• **Instructions for the task**: Would you please output, word for word, the span of the listing below that opens on the line containing "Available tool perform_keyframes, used" and closes on the line containing "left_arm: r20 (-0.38"? Include both ends and nothing more.

• **Information shown**:
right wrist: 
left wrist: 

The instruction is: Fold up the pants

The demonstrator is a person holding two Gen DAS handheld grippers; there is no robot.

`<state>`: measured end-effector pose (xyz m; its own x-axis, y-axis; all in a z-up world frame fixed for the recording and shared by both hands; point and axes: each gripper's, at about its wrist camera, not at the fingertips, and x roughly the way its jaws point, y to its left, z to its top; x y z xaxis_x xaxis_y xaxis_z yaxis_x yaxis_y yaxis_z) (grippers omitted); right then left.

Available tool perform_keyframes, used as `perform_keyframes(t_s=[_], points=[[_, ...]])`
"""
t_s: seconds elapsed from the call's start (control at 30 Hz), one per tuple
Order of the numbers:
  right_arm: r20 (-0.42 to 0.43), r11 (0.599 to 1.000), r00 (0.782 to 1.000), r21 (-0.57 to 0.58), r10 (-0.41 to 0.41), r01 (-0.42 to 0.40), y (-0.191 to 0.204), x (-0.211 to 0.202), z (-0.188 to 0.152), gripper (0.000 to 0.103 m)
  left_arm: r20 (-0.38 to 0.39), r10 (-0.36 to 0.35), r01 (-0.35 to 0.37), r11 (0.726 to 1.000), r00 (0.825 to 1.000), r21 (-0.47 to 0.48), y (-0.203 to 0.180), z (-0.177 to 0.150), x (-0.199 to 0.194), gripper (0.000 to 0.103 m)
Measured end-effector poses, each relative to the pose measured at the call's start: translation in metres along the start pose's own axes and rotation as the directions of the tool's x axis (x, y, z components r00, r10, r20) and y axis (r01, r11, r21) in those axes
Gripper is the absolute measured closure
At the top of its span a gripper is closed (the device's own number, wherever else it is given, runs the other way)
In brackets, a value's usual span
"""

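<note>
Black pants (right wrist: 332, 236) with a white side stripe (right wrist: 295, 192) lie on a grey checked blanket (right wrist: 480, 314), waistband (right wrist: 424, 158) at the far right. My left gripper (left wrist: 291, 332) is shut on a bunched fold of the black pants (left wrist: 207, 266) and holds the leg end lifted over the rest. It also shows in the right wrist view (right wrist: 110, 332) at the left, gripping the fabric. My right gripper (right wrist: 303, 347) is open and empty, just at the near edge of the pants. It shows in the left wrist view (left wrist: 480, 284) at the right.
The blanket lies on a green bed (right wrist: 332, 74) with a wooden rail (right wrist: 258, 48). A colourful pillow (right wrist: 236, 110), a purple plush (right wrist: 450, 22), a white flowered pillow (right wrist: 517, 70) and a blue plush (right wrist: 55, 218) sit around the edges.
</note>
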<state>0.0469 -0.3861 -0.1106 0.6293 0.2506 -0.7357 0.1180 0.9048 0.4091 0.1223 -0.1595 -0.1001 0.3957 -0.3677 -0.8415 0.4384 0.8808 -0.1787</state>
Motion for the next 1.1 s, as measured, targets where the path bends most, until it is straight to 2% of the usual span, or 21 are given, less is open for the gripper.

• **Answer space**:
Available tool perform_keyframes, used as `perform_keyframes(t_s=[_], points=[[_, ...]])`
"""
t_s: seconds elapsed from the call's start (control at 30 Hz), one per tuple
Order of the numbers:
  right_arm: r20 (-0.42 to 0.43), r11 (0.599 to 1.000), r00 (0.782 to 1.000), r21 (-0.57 to 0.58), r10 (-0.41 to 0.41), r01 (-0.42 to 0.40), y (-0.191 to 0.204), x (-0.211 to 0.202), z (-0.188 to 0.152), gripper (0.000 to 0.103 m)
  left_arm: r20 (-0.38 to 0.39), r10 (-0.36 to 0.35), r01 (-0.35 to 0.37), r11 (0.726 to 1.000), r00 (0.825 to 1.000), r21 (-0.47 to 0.48), y (-0.203 to 0.180), z (-0.177 to 0.150), x (-0.199 to 0.194), gripper (0.000 to 0.103 m)

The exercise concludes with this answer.